Пришельцы обескураженно взглянули друг на друга. Их руки еще плотнее сцепились. Прелат перекрестился ключом. Он сказал:
— Тварь божья, ты говоришь. Можно ли из этого заключить, что ты причастен к человечеству?
— Я вне его, — гласил ответ. — Покиньте место, которое указано мне затем, чтобы я ценой жесточайшего покаяния, может быть, все-таки еще обрел спасение.
— Милое созданье, — вмешался Проб, — мы вовсе не собираемся оспаривать у тебя твое место. Но знай, что в двойном видении оно указано также и нам и что нам ведено найти здесь того, кого избрал господь бог.

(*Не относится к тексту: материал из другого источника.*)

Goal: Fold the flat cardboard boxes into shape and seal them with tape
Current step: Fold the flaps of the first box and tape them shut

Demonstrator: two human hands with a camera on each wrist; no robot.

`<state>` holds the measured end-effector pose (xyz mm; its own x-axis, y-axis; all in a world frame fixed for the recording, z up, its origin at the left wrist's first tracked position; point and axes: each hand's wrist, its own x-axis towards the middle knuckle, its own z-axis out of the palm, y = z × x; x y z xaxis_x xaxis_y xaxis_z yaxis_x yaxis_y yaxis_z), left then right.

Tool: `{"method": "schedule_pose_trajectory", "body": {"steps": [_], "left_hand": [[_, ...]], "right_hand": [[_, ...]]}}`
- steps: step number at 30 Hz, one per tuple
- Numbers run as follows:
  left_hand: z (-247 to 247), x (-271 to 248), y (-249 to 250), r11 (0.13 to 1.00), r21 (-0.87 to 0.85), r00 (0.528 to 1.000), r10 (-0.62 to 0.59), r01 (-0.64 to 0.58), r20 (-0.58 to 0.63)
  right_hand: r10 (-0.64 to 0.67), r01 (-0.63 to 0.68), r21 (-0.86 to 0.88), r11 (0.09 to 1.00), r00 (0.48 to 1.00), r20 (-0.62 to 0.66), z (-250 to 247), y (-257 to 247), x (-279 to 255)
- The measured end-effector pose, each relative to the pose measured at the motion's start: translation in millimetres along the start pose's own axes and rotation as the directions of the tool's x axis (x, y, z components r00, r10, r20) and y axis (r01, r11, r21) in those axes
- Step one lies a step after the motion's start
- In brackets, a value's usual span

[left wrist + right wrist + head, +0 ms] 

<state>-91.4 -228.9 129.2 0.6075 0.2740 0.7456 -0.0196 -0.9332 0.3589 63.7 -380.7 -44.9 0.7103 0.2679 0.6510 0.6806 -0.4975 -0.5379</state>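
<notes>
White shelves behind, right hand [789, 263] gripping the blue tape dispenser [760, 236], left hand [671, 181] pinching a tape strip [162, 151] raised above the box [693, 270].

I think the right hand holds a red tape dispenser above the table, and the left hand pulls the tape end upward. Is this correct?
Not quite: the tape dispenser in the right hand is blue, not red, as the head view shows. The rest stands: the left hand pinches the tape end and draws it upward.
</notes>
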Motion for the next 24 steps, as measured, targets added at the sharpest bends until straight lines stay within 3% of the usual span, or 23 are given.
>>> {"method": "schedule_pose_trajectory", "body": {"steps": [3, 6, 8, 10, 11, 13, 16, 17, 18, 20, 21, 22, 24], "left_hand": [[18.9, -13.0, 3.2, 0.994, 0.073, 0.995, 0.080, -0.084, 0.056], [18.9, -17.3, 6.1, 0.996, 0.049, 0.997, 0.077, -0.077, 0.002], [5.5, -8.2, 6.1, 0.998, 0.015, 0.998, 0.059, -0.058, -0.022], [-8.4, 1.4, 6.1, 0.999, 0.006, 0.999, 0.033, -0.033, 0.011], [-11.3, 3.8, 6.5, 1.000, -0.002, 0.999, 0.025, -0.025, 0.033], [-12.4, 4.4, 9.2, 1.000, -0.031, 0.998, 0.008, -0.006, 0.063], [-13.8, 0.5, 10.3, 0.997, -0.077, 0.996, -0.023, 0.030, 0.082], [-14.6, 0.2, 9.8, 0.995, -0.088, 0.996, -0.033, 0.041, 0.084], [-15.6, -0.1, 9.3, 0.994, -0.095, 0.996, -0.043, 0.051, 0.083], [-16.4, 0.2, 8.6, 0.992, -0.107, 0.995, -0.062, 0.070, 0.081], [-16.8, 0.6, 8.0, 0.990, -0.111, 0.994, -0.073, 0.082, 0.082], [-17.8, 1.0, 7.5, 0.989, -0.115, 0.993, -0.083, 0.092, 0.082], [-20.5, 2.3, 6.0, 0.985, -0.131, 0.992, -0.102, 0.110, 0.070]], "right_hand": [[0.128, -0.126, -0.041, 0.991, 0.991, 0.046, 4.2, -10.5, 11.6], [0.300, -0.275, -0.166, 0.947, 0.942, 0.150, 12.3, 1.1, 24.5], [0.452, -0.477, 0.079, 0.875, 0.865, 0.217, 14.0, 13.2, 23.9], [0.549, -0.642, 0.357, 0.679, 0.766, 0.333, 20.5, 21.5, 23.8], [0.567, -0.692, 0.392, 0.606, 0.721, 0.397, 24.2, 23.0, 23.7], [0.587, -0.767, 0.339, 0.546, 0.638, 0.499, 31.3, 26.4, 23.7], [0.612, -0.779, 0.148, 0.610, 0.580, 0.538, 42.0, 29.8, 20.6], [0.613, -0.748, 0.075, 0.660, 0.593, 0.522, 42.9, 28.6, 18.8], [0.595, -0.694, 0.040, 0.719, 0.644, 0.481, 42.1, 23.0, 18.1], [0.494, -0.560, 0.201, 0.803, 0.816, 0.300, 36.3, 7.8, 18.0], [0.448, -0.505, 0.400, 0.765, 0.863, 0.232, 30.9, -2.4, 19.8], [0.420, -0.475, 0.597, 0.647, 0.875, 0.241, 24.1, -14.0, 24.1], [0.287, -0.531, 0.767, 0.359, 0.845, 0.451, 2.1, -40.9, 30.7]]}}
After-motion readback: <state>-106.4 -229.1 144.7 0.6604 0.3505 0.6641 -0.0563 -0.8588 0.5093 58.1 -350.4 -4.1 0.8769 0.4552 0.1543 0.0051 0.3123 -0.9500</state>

— Здесь вы найдете только того, кого бог избрал презреннейшим, ужаснейшим грешником.
— Ну что ж, — возразил Аниций с учтивостью горожанина, — это тоже интересная встреча. Что же касается того, за кем мы посланы, то его господь избрал своим викарием, епископом над епископами, пастырем народов, папой римским. Знай, что мы римляне, сыны Нового Иерусалима, где пустует вселенский престол, ибо ум человеческий помутился при попытке его занять. Мы же, этот посвященный и я, в двойном видении узнали
— Молчи! — воскликнул Либерии с внезапным испугом, схватив говорившего за руку. Но тут они увидели, что из глаз странного существа по его заросшей, обезображенной мордочке катятся две слезинки.
— Ты плачешь, милое созданье, — сказал Проб, который при этом зрелище и сам не удержался от слез. — Твой плач еще убедительнее, чем дар речи, свидетельствует о том, что ты причастен человечеству. Ради крови агнца скажи, был ли ты человеком, прежде чем тебе выпал на долю твой нынешний облик?
— Я был человеком, хотя и вне человечества, — раздалось в ответ.
— А принял ли ты крещенье?
— Меня сподобил его некий благочестивый аббат и нарек меня своим именем.
— Каким же?!
— Не спрашивай! — воскликнул Либерии в величайшем испуге, пытаясь встать во весь свой высокий рост между другом и крохотным существом. Ни оно ответило:
— Грегориус.
— О ужас! — крикнул слуга церкви и, закрыв лицо обеими руками, упал на колени. Над ним склонился его спутник, который, хоть и будучи гораздо меньшего роста, теперь оказался выше.
— Соберемся с духом, amice! — сказал он. — Это великое чудо, пусть и способное поставить нас в тупик, но все же трогательнейшее чудо, перед которым меркнет наше человеческое суемудрие.
— Это сын сатаны и наваждение адово! — вырвалось из-под ладоней Либерия. — Fugamus! [142] Над нами подшутил дьявол! Бог не мог избрать щетинистого зверя своим епископом, хотя бы тот сотни раз присваивал себе имя избранника! Прочь отсюда, прочь от места адского морока!
142
Бежим! (лат.)
Он вскочил на ноги и хотел убежать. Проб вцепился в его одежду. А за спиною у них раздался смиренный голос:
— Некогда я изучал grammaticam, divinitatem и leges.
— Ты слышишь? — спросил Проб. — Мало того, что он говорит и плачет, он и по своим знаниям вполне подготовлен к тому, чтобы вязать и разрешать. Ты поступил бы правильно, если бы вручил ему ключ.
— Numquam! [143] — воскликнул тот в неистовстве.
— Либерии, — принялся мягко убеждать пресвитера его спутник, — вспомни о той простой женщине, которая признала святого в личине нищего и вокруг головы которой мы видели ореол веры! Неужели мы позволим ей себя пристыдить, наотрез отказавшись признать избранника в облике низшего существа? Неужели мы превратно истолкуем точное повеление агнца?